Sometimes I like to contemplate the process by which someone's interesting life turns into a very interesting novel. It is definitely not a straight line from Point A to Point B. In order to turn into a novel, the material has to sit for a while, like a good wine that will be aged in casks of mellow oak. Two strange things have to occur. As more flavors enter into good wines when they are stored, more lives have to enter the mix. Then something semi-mythic has to frame them. It is as if they have to ascend to a higher register, the essence of what they are, but now fictitious. Again, like wine when it acquires its defining note.  The truths they tell have to become larger, stranger, sometimes menacing and threatening, with a dangerous beauty. And I am not talking about the characters, who may or may not be menacing or strange. The character has to transform somehow before it reaches fictional maturity, which is not at all the same as being mature as a human being. Fictional maturity occurs when a character achieves an inward consistency, which means that her stamp is present in the way she acts and does and is in all of the novel. "Fully realized" is another, older way of saying this.

Conversely, as hard as you try to write someone's life and think you are being "faithful" to its events and occurrences, it becomes fiction the minute the words hit the page.
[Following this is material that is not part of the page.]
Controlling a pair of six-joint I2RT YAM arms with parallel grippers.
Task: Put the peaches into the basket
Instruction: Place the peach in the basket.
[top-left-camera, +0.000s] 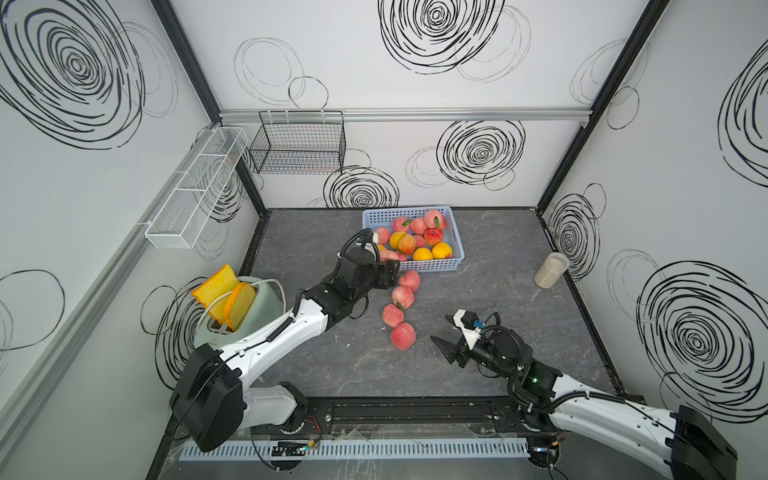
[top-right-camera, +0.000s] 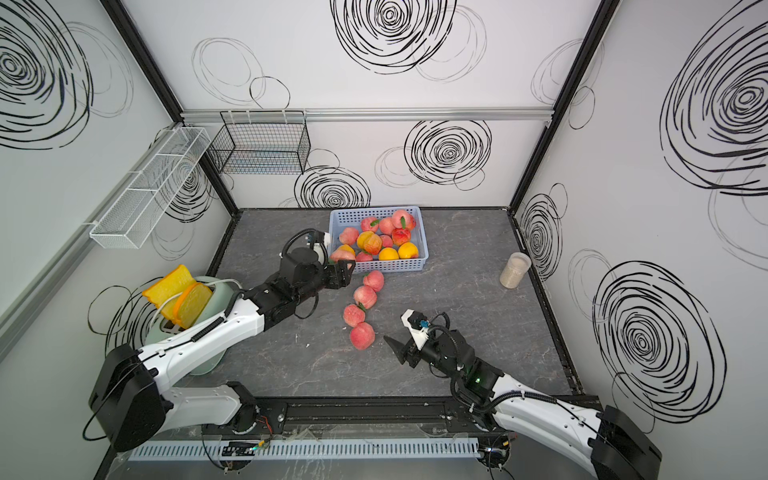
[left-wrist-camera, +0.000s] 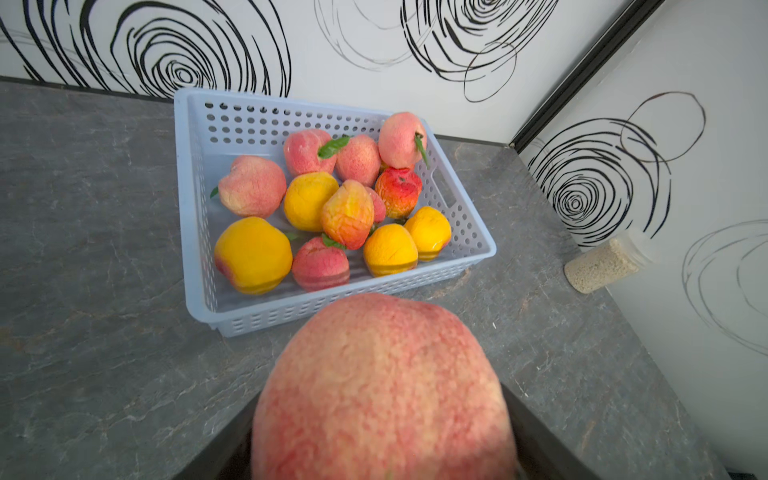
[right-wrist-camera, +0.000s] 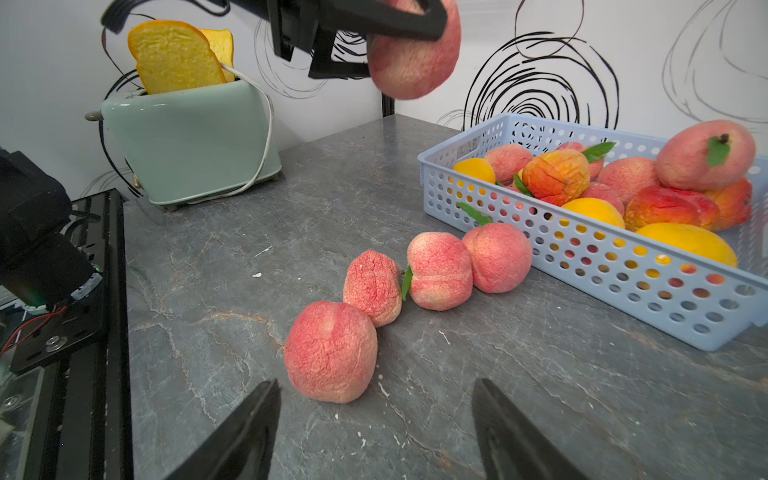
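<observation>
Right wrist view: left gripper (right-wrist-camera: 405, 50) is clamped on one pink peach (right-wrist-camera: 415, 62), lifted well clear of the surface (right-wrist-camera: 249, 232). In both top views that held peach (top-left-camera: 388, 254) sits at the near left corner of the basket (top-left-camera: 415, 266); can't tell whether it is over the rim. Left wrist view puts the peach just short of the basket's near wall.

Basket: light blue, perforated, at the far edge of the surface, roughly mid-width. Stacked peaches (left-wrist-camera: 307, 199) inside, pink-red and yellow-orange mixed, about a dozen, one perched on others at the far right corner.

Loose peaches (top-left-camera: 403, 296): four pink ones on the surface in a touching row. The row runs from the basket's near wall toward the front edge. The end one touches or nearly touches the wall.

Right gripper (right-wrist-camera: 376, 388): jaws wide apart, nothing between them, low over the surface, aimed at the front-most loose peach (right-wrist-camera: 330, 351), not touching it.

Other items: green toaster (right-wrist-camera: 187, 141) with two bread slices at the left edge, jar (top-left-camera: 550, 270) of pale grains near the right edge.
</observation>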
Somehow, in just trying to write what someone is about, you enter the realm of fiction because you are writing at a remove of years, and there are many many reasons why someone may or may not have done something, worn something, said something, thought something. You are in essence making choices at each step of the way in portraying someone. And if you write someone and make certain choices, you might make completely different choices in writing him the next day.
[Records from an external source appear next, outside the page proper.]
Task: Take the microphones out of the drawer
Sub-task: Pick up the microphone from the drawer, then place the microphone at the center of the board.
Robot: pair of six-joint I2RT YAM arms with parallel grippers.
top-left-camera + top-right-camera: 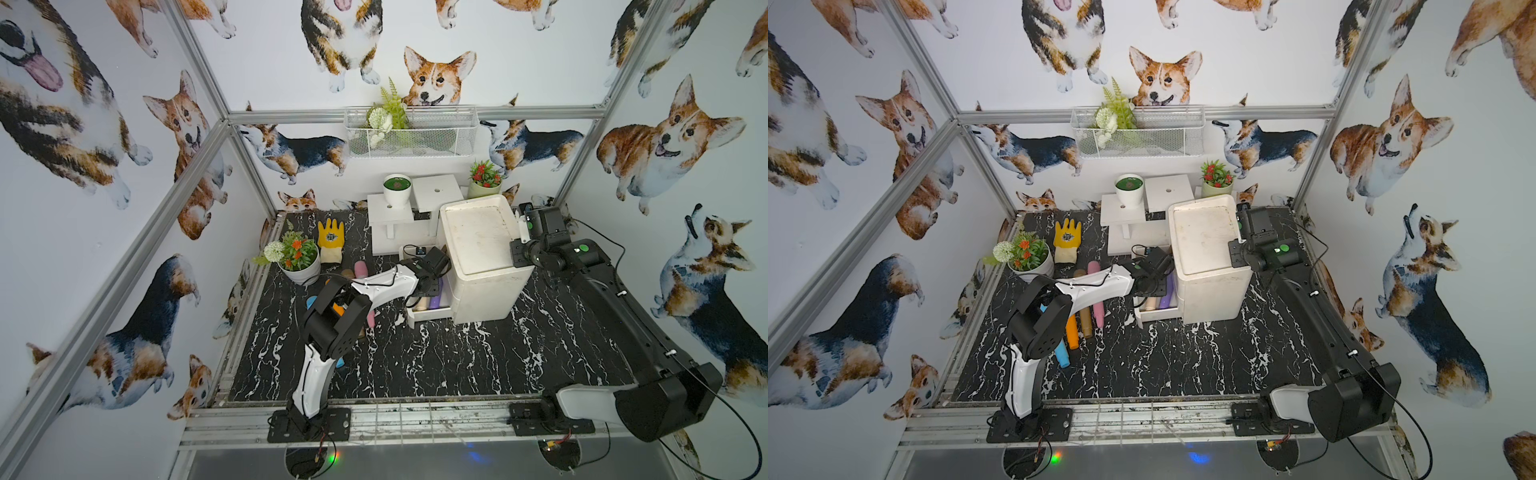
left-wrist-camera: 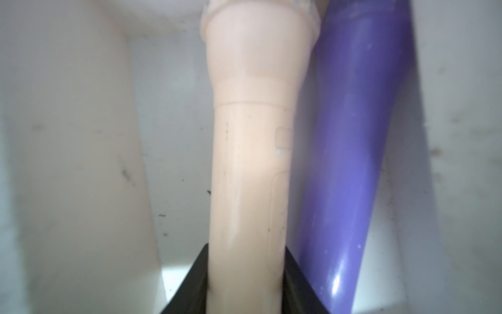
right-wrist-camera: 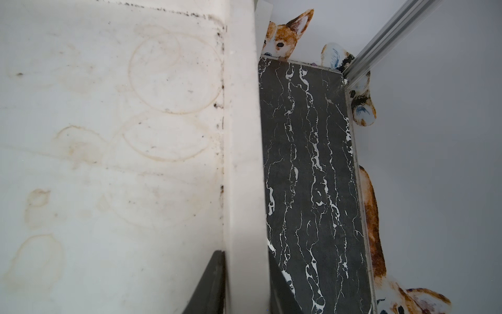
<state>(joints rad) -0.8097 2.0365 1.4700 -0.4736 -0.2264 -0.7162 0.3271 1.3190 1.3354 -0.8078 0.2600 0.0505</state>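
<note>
Microphone (image 2: 250,163), the beige one, lies inside the open bottom drawer (image 1: 428,318) on the left side of the white cabinet (image 1: 486,249), touching a purple microphone (image 2: 350,163) beside it. The left gripper (image 2: 245,251) reaches into that drawer, its jaws pressed against both sides of the beige handle. At the cabinet's right edge, the right gripper (image 3: 245,254) is clamped on the raised rim (image 3: 241,136).

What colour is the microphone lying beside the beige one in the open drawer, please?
It is a purple microphone, clearest in the left wrist view.
</note>
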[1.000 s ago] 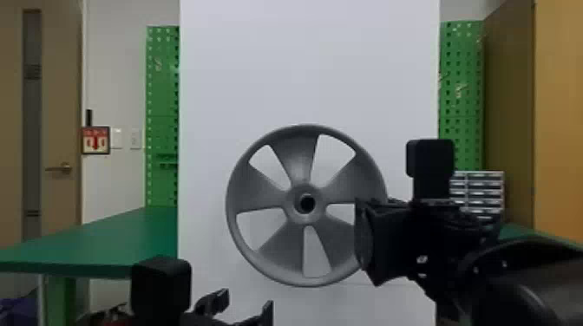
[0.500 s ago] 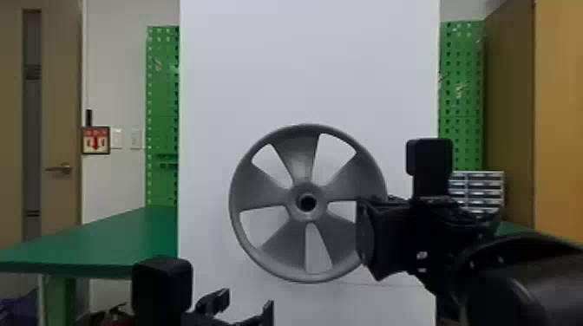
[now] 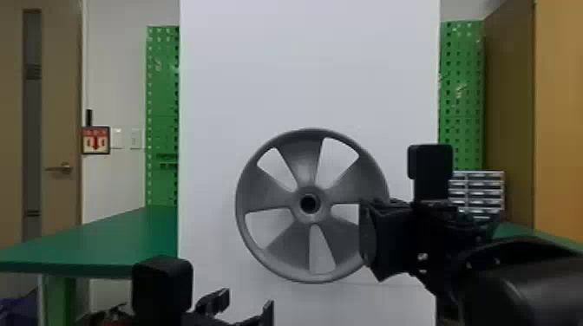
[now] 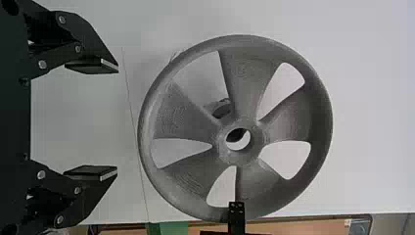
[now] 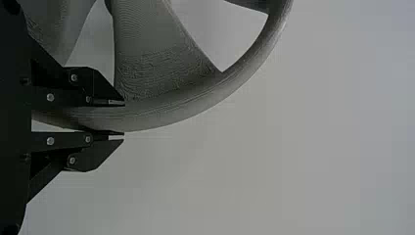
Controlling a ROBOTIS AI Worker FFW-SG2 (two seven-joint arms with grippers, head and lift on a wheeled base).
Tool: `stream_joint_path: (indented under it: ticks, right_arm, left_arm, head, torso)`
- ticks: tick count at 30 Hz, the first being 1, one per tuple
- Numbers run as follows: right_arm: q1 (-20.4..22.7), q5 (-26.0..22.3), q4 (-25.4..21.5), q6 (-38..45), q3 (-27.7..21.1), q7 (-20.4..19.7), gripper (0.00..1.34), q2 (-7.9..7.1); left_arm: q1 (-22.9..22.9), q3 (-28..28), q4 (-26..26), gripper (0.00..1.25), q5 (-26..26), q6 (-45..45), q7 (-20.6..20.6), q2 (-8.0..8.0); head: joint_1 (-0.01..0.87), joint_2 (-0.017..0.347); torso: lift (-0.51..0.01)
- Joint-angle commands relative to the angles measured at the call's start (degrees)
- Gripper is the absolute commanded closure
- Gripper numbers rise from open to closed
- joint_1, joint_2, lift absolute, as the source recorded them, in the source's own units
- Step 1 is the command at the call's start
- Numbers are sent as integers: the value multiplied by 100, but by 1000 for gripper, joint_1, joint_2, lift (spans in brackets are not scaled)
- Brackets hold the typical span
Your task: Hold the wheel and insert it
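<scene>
Slightly away from the head and towards the white panel, the wheel has been shifted. Below it, the left pincer is held wide. At the robot's right, its rim is gripped by the right pincer. Beyond, beside the hub, a stub is revealed by the left wrist view.

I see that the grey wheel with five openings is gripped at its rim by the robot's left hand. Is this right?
Not the left hand: the right wrist view shows the right hand gripping the grey wheel with five openings at its rim.
</scene>
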Motion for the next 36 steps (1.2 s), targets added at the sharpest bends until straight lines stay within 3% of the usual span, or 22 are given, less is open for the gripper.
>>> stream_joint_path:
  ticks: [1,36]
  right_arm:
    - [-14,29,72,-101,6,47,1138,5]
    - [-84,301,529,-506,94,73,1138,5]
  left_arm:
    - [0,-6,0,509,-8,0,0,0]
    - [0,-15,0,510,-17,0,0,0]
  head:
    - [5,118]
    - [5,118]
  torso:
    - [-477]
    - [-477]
This is also why most "real" accounts of something or someone are a kind of fiction, as well.

Friday, May 23, 2014

A Prayer for Ishmael

A Prayer for Ishmael

An American woman named Melisande of 46 meets a young man of 22 online, in a chat room. At first he tells her he is from Australia. They argue about whether God exists (she says no, he says yes). He tells her she is arrogant; she tells him he is naive. Yet they are amused and interested enough in each other to talk again. She tells him a little about her life as an archivist who works for a Cultural Institute in New York. He tells her that he works for a furniture salesperson in Perth. However, the next time they meet -the third- he tells her that he is not from Australia, but from Karachi, Pakistan, and sends her a picture. Somehow she knows that this is indeed his picture, not the one he sent previously.  She tells him that he looks very serious. He agrees and laughs.
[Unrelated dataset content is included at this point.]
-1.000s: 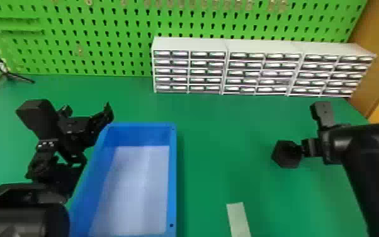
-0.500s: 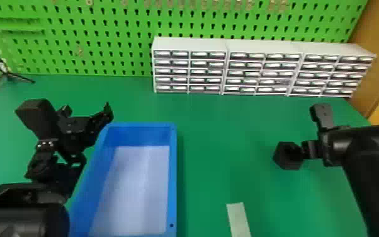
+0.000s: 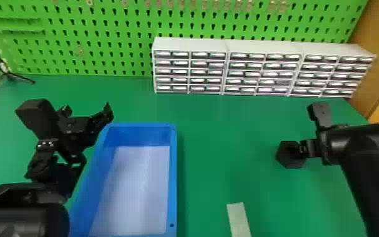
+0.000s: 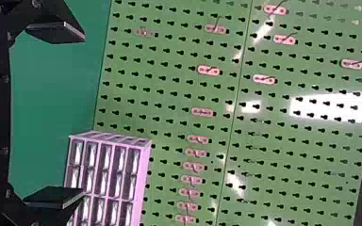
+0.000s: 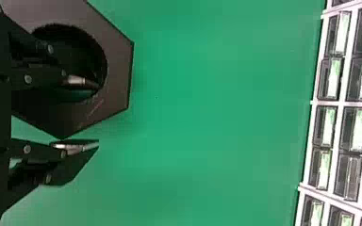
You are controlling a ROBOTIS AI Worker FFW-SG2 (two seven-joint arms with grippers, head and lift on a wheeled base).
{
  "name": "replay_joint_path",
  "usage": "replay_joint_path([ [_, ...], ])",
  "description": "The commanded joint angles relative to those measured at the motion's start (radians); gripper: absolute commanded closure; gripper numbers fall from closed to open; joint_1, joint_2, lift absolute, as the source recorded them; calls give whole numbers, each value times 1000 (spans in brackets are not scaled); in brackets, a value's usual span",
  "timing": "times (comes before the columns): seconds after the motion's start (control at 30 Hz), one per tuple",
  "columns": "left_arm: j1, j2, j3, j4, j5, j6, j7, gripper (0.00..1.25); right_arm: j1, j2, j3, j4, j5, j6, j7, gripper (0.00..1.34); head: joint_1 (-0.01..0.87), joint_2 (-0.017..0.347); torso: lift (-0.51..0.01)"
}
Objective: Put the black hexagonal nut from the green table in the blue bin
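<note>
The black hexagonal nut (image 3: 289,154) stands at the right of the green table (image 3: 211,164), with my right gripper (image 3: 303,149) at its right side. In the right wrist view, my right gripper (image 5: 92,115) has its fingers partly apart across the wall of the nut (image 5: 118,80): one over the hole, the other just outside the rim. A strip of green separates the finger in the hole from its edge. The blue bin (image 3: 173,176) stands left of centre. My left gripper (image 3: 86,110) is parked by its far left corner; in the left wrist view, my left gripper (image 4: 82,115) is open.
White drawer cabinets (image 3: 226,45) line the back of the table before a green pegboard (image 3: 104,34). A pale strip (image 3: 238,217) lies near the front between bin and nut. A small black tripod (image 3: 8,75) is at the far left.
The nut has shifted slightly to the right, closer to the body of my right gripper, which has moved only a little. My left arm has kept still.
</note>
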Motion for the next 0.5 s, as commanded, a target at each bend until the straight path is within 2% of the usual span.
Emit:
replay_joint_path([
  [0.0,0,0,0,0,-1,0,0,131,0,0,11,0,5,-1,0,891,692,8,-97],
  [0.27,2,0,0,0,-1,0,-2,131,2,0,21,0,5,-18,0,1029,692,8,-97],
  [0.47,3,1,2,0,1,0,-2,131,6,0,31,0,8,-40,0,1042,692,8,-97],
])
Soon they are talking every chance they get. She learns about his family; his father abuses his mom, who is a nurse. His father is addicted to drugs and alcohol, but is extremely intelligent, and lost a very high paying job in Saudi Arabia. He has a sister who has been diagnosed as schizophrenic and another sister who is very kind and responsible, but who has been discouraged from getting a job because she is supposed to take care of the house and work that needs to be done in it. The family is half Muslim, half Christian, which means that they are welcome nowhere in Pakistan. Ishmael escapes when he can to play games online and sometimes in internet cafes. Their house is very large, but is falling apart because they cannot afford to keep it up. Ishmael also takes karate classes and has worked his way up to brown belt status, soon to become black belt status, he tells Melisande.

Ishmael meets a young woman from Ireland online and falls in love with her. He tells Melisande that he will be emigrating to Ireland when he can get a visa. Over the next year, he keeps Melisande updated with his plans and the stages of his visa request.

Just before he is to emigrate to Ireland, he and his friends go by motorbike to an isolated area of Karachi to get a computer that is being sold very cheaply. When they arrive, they are told that if they don't pay 300 dollars US (about 21,000 Pakistan rupees), they will be killed. Ishmael tells his friends to leave and tells them that he will deal with the situation. One of the thugs shoots Ishmael. He dies.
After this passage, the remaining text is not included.